• EXERCISE DETAILS: Among the lines below, how many have the string "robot" in them? Only the number is wanted.

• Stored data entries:
-=-=-

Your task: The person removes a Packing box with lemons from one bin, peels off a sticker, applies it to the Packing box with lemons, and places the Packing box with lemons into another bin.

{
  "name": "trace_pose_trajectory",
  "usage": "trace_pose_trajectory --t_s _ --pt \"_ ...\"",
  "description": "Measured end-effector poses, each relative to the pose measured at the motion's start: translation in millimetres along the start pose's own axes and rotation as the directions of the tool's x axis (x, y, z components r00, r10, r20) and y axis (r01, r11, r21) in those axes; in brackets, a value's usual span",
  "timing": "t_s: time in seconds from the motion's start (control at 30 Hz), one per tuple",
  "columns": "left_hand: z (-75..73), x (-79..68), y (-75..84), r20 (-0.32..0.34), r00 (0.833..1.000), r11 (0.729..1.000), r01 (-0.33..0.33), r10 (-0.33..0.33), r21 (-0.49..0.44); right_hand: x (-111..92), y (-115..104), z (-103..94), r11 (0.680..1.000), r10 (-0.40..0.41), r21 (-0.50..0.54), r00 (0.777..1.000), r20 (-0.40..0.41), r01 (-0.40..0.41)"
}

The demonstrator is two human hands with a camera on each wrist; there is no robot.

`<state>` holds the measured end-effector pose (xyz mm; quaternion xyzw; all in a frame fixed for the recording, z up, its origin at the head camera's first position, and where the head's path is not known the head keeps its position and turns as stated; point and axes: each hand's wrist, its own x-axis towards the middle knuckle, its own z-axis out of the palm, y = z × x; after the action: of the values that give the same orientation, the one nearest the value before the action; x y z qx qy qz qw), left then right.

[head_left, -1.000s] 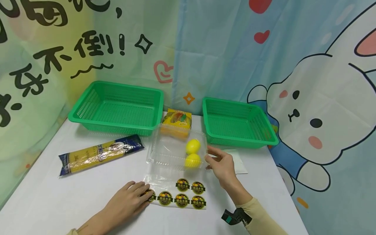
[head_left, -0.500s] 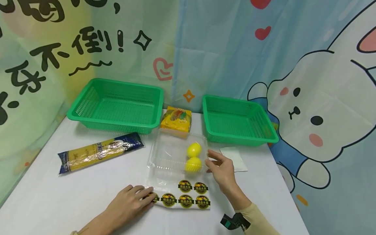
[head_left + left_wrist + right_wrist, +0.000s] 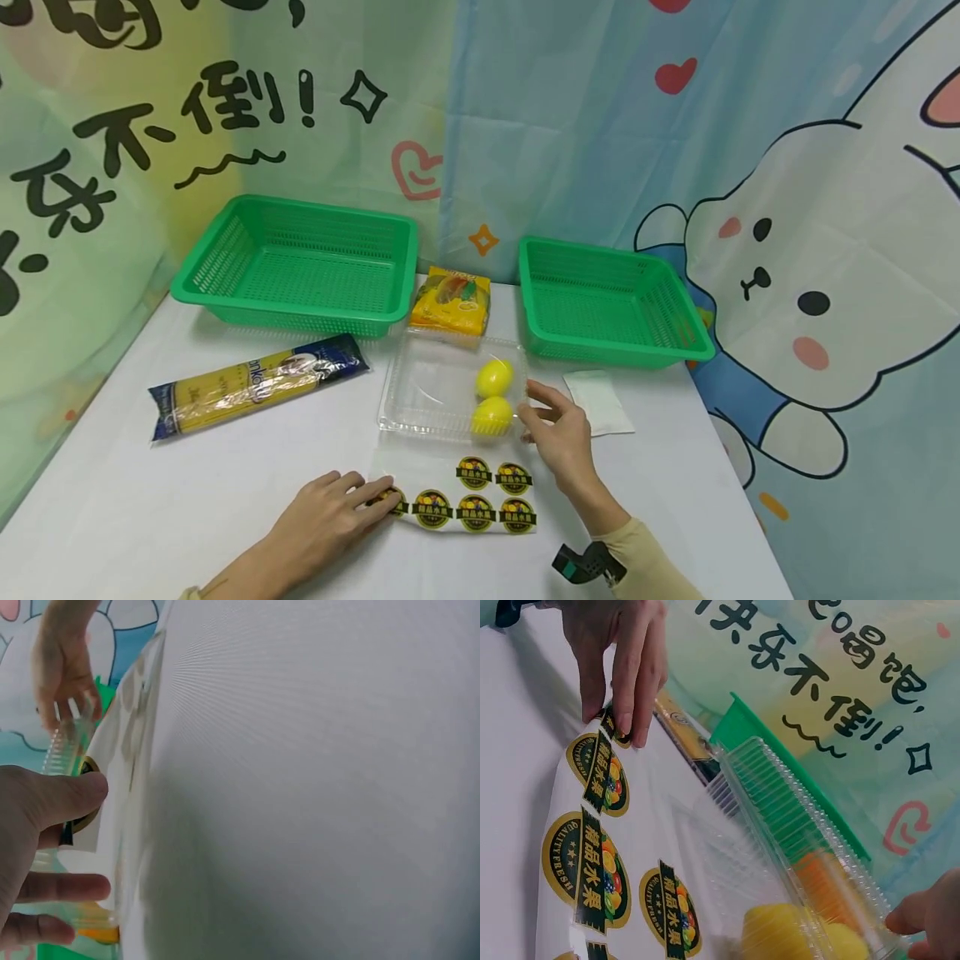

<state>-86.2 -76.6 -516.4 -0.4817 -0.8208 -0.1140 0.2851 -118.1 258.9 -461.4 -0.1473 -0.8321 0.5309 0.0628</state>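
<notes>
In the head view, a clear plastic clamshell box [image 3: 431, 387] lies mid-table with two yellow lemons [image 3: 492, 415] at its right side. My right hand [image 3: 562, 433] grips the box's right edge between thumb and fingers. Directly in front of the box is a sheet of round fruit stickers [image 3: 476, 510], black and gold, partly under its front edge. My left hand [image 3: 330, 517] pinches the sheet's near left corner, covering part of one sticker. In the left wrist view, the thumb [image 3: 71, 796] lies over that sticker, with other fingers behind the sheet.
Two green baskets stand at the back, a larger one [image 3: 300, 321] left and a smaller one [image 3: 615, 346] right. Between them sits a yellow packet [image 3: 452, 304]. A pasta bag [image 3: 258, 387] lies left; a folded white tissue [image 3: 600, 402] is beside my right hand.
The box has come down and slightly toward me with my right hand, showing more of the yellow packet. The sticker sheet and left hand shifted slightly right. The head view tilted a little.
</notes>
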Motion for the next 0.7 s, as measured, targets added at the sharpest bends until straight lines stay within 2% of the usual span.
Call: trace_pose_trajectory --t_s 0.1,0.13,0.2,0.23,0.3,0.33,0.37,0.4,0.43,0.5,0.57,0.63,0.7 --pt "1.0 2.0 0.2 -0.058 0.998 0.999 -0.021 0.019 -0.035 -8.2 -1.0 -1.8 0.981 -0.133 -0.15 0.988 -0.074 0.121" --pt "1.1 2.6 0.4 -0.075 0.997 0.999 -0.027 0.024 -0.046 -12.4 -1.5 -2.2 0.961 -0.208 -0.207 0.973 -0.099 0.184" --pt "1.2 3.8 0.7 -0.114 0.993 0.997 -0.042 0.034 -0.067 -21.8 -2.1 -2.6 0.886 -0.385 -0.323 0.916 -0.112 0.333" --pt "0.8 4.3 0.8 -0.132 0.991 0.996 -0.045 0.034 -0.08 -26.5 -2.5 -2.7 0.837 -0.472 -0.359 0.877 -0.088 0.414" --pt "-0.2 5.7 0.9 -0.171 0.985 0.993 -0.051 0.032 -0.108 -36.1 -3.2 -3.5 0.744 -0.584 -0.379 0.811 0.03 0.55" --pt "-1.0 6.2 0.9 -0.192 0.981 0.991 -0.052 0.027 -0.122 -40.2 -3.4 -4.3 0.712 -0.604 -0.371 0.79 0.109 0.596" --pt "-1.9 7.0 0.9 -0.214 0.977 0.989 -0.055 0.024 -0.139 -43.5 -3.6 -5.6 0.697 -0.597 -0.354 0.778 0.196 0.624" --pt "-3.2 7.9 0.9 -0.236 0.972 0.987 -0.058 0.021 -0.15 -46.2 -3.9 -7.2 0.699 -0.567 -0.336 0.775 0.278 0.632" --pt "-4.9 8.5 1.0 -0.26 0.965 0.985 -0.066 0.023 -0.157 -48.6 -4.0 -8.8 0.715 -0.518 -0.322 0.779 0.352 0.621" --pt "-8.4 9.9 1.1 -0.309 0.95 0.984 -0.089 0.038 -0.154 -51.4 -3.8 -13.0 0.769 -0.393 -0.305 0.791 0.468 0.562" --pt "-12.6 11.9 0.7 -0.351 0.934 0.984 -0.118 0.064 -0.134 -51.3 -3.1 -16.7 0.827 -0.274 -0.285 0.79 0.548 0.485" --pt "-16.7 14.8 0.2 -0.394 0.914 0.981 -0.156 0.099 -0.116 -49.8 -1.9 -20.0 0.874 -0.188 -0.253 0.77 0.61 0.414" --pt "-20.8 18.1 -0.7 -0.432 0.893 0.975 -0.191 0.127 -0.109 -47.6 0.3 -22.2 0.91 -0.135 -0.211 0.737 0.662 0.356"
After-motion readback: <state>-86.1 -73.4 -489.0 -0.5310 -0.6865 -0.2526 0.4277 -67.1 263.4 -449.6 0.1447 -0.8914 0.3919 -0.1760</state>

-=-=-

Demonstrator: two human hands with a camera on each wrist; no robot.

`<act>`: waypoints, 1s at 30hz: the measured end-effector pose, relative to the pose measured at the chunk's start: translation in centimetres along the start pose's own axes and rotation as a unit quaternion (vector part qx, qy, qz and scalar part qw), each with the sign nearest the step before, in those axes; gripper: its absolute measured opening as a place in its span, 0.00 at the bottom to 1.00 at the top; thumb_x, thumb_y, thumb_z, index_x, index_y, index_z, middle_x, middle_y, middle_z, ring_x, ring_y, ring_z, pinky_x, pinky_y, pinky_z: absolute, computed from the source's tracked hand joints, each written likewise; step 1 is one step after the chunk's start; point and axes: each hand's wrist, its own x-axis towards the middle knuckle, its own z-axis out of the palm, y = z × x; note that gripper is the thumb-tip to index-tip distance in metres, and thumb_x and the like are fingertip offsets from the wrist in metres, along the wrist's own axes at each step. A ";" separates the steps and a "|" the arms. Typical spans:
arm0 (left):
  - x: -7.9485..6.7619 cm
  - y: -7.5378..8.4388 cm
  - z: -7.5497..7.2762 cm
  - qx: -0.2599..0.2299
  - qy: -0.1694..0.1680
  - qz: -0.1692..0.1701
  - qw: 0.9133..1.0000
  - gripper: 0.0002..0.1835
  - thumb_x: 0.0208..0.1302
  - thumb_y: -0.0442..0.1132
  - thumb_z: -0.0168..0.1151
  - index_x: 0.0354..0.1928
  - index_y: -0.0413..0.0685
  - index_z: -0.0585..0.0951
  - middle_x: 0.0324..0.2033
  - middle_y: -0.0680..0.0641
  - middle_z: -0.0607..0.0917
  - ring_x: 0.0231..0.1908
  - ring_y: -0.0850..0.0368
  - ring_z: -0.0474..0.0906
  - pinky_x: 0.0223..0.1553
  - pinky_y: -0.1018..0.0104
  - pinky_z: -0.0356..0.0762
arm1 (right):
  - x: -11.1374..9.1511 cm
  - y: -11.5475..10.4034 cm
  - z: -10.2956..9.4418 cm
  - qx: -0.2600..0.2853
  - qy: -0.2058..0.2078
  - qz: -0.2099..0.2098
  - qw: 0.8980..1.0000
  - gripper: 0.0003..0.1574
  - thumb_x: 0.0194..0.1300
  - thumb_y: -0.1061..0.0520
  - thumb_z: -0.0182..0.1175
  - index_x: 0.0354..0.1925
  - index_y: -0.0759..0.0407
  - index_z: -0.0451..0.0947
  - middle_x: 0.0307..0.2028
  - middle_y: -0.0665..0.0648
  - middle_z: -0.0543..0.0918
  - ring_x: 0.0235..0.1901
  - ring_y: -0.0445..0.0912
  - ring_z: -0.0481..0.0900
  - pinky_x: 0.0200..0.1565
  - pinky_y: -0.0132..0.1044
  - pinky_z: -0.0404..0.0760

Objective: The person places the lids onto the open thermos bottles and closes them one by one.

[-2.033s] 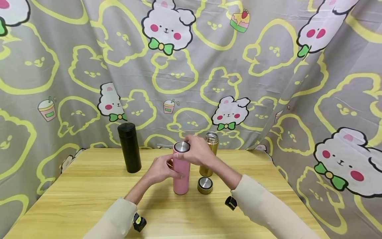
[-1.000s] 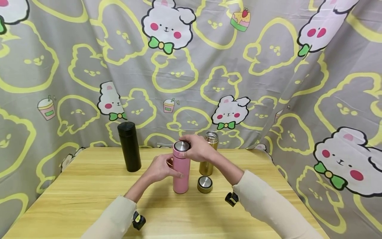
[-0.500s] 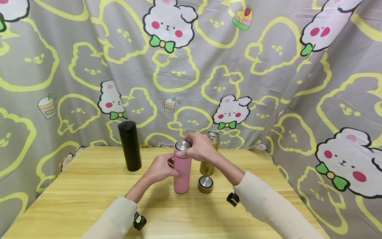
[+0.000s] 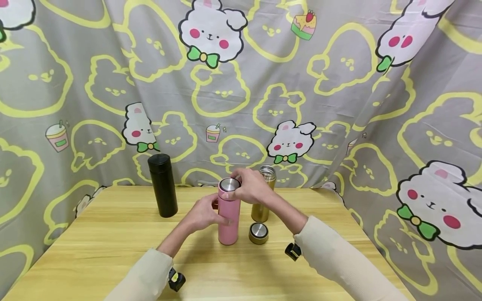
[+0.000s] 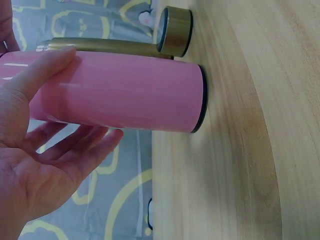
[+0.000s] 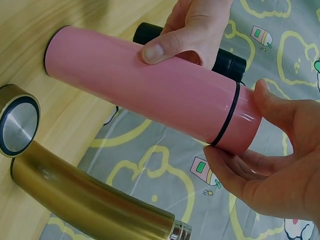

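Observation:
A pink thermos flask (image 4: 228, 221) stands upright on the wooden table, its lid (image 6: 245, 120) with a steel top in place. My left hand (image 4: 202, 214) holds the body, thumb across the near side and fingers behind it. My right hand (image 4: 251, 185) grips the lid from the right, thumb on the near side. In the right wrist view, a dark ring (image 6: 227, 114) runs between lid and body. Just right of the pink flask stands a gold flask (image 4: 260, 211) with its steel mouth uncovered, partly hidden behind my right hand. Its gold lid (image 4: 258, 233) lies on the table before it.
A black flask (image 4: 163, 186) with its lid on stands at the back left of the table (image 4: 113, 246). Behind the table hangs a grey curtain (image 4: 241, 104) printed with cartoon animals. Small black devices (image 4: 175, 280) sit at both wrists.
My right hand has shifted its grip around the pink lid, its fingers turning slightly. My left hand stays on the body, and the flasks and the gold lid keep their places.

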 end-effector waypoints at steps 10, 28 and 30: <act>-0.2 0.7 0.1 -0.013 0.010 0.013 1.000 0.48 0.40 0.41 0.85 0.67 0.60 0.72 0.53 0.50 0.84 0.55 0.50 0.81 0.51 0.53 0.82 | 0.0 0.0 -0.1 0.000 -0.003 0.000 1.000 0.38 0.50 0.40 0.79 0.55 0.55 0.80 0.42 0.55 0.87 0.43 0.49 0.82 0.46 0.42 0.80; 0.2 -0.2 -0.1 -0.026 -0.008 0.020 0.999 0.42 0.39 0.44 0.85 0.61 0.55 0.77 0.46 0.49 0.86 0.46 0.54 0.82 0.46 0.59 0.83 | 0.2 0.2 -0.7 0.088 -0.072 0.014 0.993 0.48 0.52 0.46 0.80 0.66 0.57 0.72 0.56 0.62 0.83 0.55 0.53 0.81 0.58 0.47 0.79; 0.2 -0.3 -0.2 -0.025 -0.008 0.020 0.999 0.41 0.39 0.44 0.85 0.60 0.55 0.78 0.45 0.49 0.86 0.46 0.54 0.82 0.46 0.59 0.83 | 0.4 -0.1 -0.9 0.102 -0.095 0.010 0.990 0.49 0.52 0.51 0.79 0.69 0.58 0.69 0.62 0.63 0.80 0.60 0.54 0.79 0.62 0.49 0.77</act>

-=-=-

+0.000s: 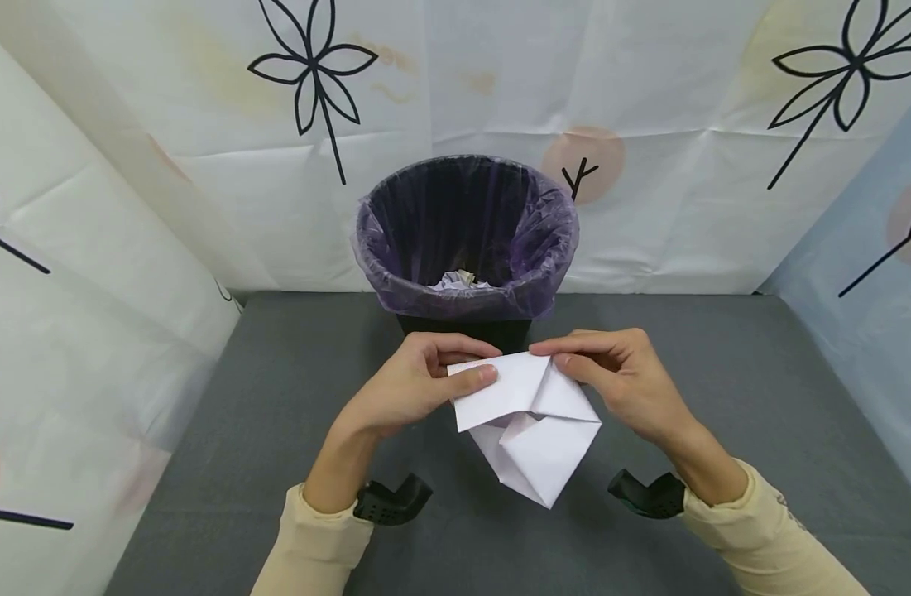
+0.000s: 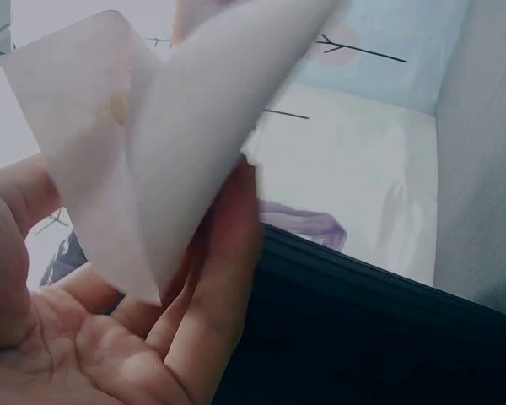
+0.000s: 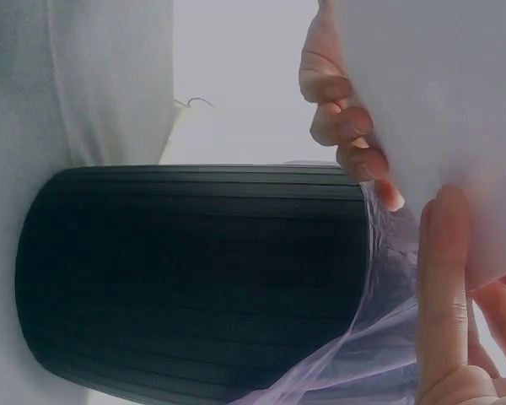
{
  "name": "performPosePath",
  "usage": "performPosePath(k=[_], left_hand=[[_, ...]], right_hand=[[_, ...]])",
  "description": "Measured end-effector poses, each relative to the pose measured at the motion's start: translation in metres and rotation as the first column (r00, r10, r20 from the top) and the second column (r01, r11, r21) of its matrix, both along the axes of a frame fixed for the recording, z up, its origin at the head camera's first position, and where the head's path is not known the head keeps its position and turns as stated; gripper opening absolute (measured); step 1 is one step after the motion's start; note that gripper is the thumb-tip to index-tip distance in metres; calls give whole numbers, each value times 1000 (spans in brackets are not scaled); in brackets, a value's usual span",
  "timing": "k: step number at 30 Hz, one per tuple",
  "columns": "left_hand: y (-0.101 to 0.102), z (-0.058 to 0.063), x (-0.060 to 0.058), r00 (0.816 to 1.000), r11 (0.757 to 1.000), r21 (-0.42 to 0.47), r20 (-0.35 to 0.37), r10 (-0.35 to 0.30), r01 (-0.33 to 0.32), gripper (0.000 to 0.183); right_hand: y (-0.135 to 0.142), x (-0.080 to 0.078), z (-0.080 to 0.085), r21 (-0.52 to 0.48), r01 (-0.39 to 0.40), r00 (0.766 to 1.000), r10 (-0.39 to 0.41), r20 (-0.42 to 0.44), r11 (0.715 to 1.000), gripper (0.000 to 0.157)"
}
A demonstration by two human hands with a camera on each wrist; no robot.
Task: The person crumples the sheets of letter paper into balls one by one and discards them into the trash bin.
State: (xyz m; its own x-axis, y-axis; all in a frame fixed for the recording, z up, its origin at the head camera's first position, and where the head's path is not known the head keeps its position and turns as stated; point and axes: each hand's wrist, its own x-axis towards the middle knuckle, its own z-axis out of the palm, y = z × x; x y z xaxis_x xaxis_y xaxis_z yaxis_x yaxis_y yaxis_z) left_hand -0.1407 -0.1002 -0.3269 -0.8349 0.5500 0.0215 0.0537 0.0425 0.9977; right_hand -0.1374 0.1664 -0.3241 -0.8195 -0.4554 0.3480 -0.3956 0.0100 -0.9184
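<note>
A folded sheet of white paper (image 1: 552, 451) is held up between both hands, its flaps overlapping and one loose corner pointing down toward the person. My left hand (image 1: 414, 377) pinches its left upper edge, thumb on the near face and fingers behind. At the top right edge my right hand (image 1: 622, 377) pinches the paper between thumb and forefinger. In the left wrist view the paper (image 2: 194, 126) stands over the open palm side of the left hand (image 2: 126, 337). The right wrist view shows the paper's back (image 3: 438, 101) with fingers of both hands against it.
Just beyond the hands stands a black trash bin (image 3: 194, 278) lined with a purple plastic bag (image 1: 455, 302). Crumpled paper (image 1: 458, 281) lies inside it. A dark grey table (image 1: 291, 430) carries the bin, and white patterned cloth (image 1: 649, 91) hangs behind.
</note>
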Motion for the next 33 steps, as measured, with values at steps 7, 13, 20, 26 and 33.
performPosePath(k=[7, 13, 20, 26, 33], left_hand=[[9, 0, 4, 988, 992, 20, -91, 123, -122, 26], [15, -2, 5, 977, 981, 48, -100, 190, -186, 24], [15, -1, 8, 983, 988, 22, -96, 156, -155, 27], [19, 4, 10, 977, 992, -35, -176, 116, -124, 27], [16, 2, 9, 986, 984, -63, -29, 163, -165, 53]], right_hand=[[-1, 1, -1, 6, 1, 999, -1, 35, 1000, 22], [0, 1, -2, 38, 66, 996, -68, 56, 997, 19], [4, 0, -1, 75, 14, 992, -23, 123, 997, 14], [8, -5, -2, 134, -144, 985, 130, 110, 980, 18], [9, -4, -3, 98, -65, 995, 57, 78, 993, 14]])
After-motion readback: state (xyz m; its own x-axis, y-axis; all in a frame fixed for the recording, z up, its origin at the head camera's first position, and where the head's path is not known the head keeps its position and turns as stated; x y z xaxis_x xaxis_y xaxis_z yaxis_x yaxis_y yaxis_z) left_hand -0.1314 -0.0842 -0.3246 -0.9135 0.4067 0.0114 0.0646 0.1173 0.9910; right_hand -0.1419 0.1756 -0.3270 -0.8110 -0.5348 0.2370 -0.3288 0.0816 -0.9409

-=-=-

• TASK ANSWER: 3